» **YOUR TASK**
Would you please transcribe, exactly as written, the lines of the entries below starting at the one that holds "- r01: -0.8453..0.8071" and ending at the one that holds "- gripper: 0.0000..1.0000", both included?
*** SOURCE INFORMATION Section Begins ***
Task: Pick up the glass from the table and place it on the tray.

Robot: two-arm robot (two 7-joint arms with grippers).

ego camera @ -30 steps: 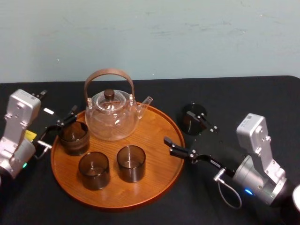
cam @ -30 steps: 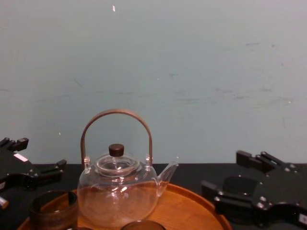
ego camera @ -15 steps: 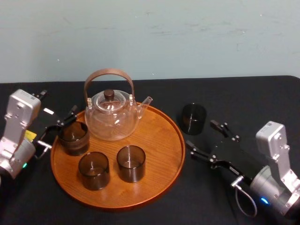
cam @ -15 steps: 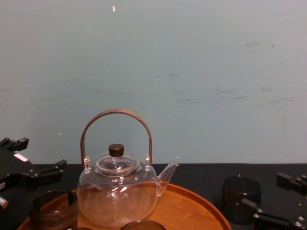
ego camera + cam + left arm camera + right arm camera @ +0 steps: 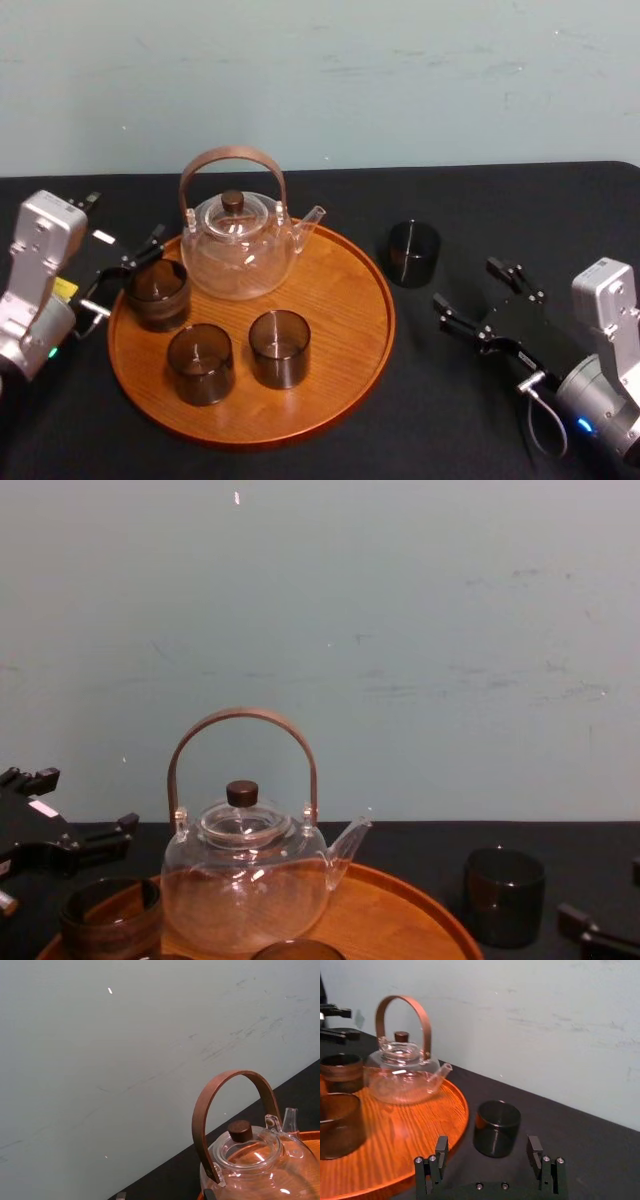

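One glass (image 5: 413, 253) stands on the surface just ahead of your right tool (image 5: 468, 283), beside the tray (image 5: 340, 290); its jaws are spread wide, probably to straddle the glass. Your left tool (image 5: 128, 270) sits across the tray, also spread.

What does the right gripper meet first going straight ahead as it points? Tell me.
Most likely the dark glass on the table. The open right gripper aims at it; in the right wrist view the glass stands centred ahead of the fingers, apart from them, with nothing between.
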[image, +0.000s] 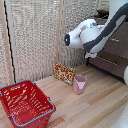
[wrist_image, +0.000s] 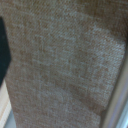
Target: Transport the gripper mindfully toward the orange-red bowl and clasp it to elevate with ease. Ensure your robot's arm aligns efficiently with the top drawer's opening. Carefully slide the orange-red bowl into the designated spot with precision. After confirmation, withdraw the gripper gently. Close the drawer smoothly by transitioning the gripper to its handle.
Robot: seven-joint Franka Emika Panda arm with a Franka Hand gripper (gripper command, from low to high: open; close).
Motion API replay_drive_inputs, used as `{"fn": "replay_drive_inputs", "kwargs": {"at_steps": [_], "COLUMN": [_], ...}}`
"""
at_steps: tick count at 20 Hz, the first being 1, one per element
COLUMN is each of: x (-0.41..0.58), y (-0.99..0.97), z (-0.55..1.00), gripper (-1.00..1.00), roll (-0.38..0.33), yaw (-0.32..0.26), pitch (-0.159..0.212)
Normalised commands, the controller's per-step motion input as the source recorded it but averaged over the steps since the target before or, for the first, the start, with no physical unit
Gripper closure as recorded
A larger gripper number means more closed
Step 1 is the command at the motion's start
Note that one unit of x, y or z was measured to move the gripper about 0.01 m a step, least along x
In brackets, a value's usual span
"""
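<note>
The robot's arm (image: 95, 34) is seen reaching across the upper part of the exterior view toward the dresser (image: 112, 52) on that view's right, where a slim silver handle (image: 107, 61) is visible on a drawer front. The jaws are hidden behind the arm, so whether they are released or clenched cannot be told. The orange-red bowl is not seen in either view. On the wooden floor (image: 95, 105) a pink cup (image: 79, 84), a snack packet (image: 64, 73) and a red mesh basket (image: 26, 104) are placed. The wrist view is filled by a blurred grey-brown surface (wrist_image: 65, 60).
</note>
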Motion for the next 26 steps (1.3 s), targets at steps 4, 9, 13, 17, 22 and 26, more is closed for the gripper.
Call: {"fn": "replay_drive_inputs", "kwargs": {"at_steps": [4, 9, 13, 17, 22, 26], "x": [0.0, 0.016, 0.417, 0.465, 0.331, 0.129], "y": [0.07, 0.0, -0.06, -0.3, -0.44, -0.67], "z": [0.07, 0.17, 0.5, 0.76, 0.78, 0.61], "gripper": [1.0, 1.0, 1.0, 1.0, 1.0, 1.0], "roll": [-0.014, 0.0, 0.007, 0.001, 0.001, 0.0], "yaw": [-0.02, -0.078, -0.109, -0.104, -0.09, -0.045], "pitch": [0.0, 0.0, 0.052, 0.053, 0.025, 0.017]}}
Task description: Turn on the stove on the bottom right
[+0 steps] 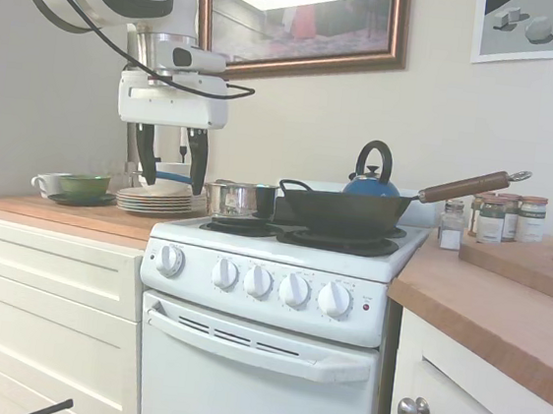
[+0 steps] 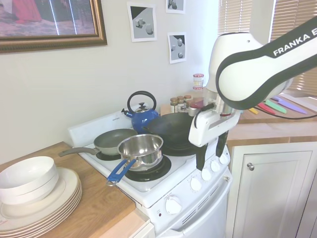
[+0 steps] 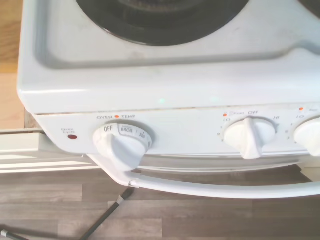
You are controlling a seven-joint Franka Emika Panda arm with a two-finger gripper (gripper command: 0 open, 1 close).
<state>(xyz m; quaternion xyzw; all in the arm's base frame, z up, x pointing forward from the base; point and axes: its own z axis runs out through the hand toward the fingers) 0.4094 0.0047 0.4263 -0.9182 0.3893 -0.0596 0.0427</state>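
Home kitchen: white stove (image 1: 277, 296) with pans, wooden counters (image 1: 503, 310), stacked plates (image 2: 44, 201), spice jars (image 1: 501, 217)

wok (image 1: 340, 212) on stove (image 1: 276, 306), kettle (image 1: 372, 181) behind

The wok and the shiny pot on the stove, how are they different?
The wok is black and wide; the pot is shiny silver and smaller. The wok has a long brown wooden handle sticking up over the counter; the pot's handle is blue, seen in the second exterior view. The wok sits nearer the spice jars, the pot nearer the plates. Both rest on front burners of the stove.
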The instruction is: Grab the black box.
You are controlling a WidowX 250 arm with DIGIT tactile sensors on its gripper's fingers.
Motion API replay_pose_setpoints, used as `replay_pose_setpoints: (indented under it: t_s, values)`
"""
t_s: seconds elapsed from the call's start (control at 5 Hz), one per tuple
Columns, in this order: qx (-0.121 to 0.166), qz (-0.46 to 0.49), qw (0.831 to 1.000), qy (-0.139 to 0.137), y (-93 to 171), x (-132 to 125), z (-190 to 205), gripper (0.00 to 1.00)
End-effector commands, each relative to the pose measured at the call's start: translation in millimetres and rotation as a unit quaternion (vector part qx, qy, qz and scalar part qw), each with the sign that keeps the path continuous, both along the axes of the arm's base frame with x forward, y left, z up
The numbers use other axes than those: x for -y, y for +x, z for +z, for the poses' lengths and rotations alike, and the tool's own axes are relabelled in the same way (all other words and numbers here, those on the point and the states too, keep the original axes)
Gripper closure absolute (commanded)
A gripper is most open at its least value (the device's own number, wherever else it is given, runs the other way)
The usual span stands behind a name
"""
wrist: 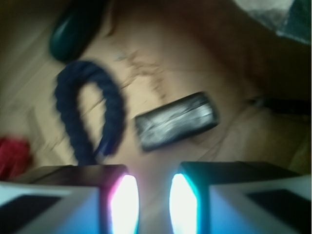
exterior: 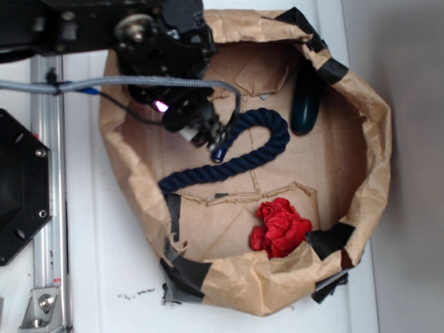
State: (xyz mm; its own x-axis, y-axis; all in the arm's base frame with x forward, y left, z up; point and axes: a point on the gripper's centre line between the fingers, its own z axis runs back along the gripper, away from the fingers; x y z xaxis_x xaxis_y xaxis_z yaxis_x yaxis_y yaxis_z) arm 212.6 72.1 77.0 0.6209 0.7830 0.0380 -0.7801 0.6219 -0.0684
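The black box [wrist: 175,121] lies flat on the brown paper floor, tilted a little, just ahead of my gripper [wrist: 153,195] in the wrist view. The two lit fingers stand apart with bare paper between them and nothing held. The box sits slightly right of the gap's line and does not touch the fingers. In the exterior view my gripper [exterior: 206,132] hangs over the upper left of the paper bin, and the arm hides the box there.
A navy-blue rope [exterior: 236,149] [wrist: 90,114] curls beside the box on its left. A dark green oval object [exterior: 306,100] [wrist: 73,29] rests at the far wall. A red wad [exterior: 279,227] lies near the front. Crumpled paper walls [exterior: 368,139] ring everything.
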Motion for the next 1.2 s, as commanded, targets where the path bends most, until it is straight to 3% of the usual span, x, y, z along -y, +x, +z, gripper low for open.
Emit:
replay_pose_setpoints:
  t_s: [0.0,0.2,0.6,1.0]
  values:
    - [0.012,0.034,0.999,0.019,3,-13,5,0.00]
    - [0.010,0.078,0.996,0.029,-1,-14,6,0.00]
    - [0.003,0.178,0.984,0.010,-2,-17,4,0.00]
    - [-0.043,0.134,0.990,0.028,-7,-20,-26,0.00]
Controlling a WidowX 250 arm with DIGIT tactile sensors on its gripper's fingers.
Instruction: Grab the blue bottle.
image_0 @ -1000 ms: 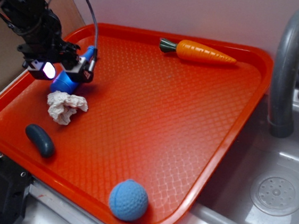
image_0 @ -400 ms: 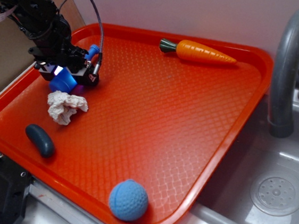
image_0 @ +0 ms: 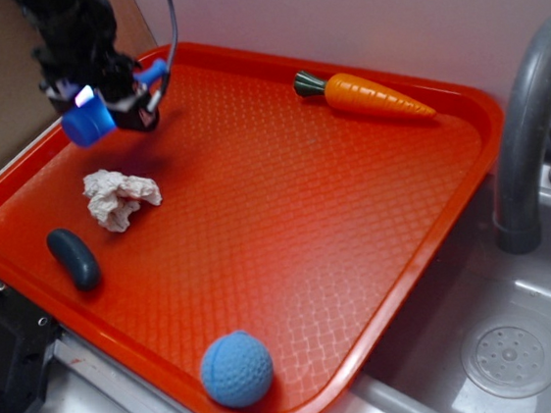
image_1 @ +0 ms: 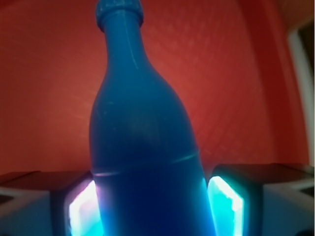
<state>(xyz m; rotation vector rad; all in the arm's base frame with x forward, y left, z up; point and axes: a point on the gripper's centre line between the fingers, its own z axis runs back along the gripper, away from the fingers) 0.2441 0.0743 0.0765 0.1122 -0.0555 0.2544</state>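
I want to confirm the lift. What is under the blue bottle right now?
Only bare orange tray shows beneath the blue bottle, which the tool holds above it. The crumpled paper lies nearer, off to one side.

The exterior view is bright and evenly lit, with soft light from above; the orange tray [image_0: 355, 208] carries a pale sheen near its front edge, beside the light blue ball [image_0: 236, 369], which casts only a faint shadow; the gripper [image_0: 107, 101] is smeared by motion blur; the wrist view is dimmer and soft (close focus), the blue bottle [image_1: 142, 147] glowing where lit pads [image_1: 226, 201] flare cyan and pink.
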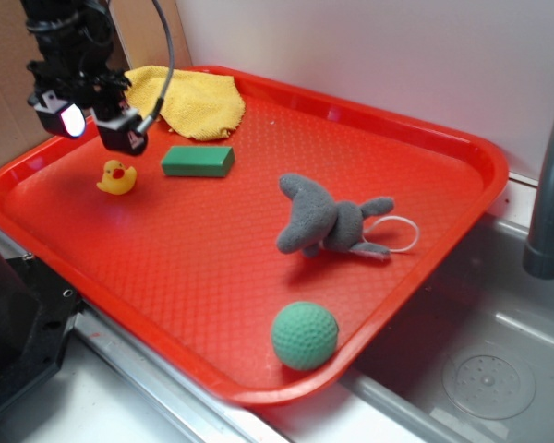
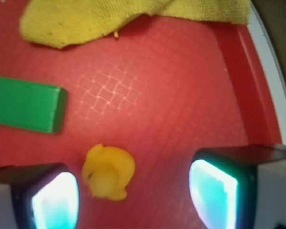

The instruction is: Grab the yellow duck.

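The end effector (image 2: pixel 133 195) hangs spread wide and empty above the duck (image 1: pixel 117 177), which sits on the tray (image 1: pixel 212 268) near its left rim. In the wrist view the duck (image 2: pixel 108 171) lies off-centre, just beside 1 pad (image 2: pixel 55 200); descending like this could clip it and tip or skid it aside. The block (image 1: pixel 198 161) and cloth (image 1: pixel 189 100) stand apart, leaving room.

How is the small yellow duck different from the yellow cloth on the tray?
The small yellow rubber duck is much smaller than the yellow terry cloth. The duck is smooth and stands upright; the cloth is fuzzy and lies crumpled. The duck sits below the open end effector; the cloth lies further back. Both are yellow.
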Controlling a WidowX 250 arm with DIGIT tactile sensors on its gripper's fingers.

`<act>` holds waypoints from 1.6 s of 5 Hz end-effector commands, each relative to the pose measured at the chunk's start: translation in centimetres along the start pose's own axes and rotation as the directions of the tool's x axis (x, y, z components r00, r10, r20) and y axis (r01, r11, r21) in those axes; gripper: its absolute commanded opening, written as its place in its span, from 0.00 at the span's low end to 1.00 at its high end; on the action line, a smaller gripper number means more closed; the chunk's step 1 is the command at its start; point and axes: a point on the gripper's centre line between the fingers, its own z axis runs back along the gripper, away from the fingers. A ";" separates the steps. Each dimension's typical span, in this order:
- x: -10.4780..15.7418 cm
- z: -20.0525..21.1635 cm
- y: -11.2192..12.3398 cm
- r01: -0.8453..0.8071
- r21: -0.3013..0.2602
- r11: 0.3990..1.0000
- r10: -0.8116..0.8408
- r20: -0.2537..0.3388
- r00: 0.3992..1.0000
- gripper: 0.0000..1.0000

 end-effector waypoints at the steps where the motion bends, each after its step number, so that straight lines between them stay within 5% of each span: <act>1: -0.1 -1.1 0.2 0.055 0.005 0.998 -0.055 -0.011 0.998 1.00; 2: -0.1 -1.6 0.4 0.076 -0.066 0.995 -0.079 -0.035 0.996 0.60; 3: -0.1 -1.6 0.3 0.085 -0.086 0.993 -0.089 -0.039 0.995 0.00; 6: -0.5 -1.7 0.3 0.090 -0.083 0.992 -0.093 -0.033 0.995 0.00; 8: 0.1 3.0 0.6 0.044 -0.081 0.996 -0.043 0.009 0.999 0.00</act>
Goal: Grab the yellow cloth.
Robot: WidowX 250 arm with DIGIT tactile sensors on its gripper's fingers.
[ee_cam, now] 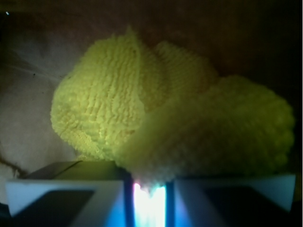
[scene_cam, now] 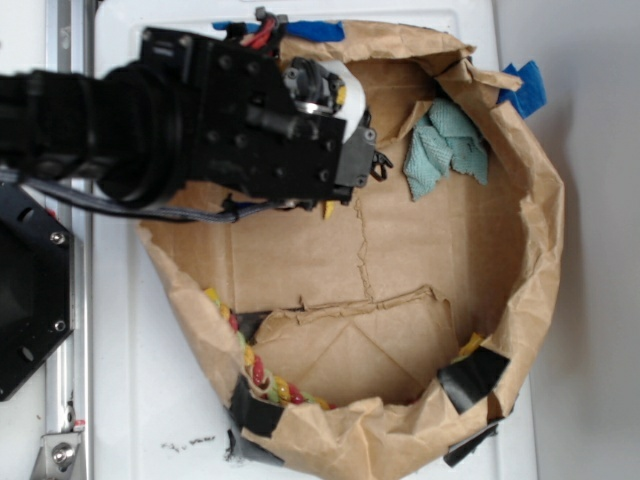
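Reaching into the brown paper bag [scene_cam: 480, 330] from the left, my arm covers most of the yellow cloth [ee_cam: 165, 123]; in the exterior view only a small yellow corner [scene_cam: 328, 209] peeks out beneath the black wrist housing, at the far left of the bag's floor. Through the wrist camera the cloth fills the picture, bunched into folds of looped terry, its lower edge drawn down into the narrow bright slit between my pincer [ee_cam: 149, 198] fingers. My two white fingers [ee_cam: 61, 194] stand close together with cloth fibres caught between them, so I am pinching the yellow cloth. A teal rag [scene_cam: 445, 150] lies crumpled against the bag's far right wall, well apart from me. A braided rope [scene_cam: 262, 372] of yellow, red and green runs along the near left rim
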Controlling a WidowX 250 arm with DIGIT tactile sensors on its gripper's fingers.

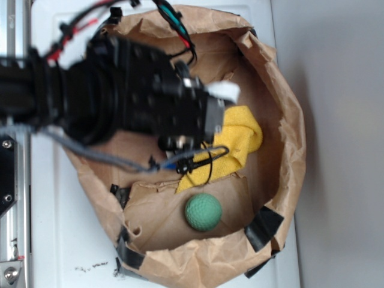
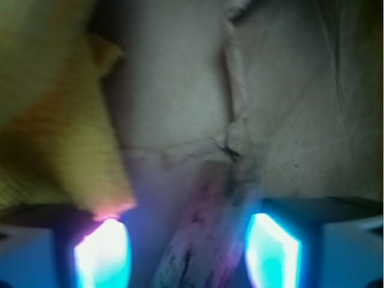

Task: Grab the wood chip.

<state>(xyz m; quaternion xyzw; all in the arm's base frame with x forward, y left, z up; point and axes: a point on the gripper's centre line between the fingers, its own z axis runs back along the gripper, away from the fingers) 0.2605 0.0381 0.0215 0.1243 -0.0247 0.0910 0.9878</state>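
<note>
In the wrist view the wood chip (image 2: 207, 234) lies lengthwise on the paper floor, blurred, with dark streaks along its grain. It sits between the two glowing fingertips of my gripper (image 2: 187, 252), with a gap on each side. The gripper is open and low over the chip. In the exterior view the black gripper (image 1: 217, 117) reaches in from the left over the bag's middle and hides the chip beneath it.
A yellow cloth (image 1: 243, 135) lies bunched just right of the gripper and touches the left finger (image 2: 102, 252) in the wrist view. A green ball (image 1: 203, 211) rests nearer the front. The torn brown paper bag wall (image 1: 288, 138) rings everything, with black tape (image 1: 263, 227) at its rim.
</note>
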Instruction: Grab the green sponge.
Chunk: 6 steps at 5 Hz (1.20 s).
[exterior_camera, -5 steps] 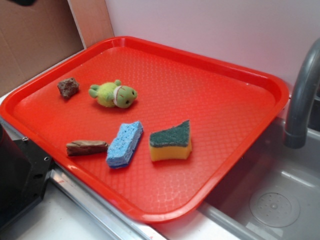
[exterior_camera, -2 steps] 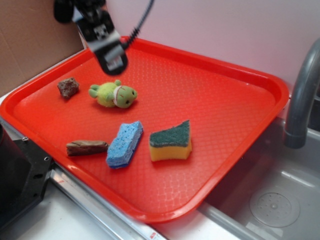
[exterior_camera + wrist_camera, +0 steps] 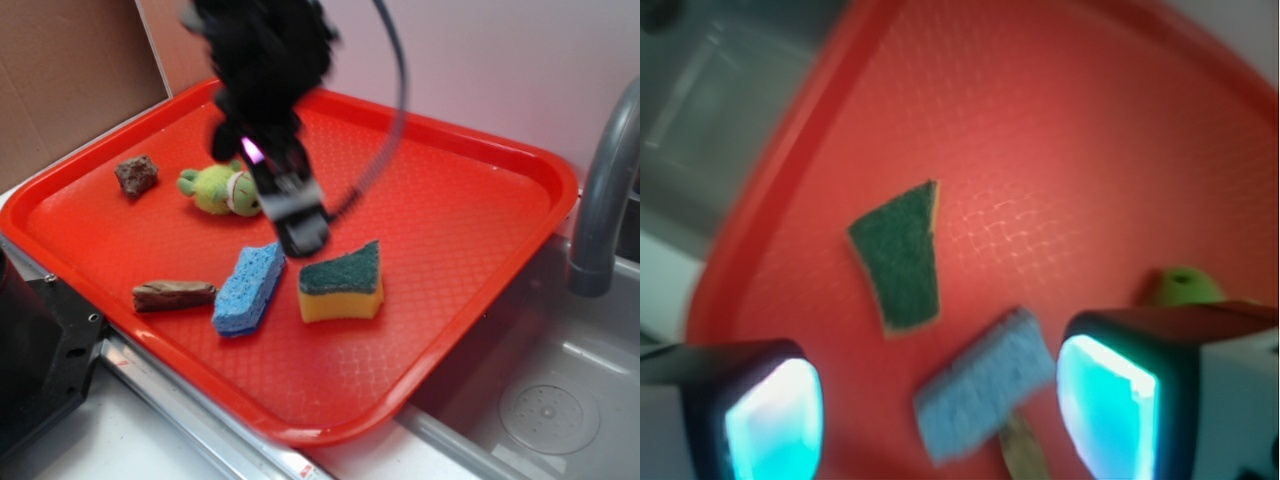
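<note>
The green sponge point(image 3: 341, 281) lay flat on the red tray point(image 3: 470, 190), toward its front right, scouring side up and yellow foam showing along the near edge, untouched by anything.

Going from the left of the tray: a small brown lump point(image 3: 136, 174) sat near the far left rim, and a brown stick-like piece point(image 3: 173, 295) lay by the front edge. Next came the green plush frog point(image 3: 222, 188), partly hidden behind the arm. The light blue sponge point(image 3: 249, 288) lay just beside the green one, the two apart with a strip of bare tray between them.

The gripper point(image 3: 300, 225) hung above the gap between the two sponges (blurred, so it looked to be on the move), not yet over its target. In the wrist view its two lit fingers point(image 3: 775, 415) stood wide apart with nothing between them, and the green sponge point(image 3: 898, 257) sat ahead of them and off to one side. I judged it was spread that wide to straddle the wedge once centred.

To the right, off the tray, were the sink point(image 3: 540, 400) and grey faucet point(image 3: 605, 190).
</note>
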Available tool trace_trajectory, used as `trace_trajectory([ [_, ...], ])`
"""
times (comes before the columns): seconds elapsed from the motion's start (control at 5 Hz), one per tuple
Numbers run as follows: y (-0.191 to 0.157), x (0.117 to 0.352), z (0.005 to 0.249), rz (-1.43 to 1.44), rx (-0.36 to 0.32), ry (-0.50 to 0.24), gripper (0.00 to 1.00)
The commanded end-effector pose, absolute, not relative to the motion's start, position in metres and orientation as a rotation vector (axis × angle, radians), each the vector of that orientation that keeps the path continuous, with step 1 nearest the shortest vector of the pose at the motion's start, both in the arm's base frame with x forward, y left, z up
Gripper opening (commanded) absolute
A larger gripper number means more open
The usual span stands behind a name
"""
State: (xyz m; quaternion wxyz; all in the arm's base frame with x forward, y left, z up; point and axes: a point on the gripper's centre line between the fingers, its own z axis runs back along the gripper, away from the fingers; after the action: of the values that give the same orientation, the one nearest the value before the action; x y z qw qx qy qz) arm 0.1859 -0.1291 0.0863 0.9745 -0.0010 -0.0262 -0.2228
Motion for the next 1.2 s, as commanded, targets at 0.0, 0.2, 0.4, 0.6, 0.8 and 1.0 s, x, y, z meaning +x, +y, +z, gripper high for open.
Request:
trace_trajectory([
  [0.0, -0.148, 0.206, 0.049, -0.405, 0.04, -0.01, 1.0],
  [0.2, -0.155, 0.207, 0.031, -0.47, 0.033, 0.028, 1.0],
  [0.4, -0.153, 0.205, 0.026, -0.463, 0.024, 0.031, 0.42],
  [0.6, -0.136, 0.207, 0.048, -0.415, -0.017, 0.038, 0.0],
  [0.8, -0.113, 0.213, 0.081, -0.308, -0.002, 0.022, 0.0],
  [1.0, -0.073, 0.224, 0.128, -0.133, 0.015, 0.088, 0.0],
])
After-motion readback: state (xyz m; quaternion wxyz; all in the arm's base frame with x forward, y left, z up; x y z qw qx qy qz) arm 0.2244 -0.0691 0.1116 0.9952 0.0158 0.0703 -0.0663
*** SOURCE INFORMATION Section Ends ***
» **REPLY**
- r01: -0.8453..0.8071
- r21: -0.3013..0.2602
- r11: 0.3990..1.0000
- r10: -0.8116..0.8408
- r20: -0.2537..0.3388
- r00: 0.3992..1.0000
- gripper: 0.0000..1.0000

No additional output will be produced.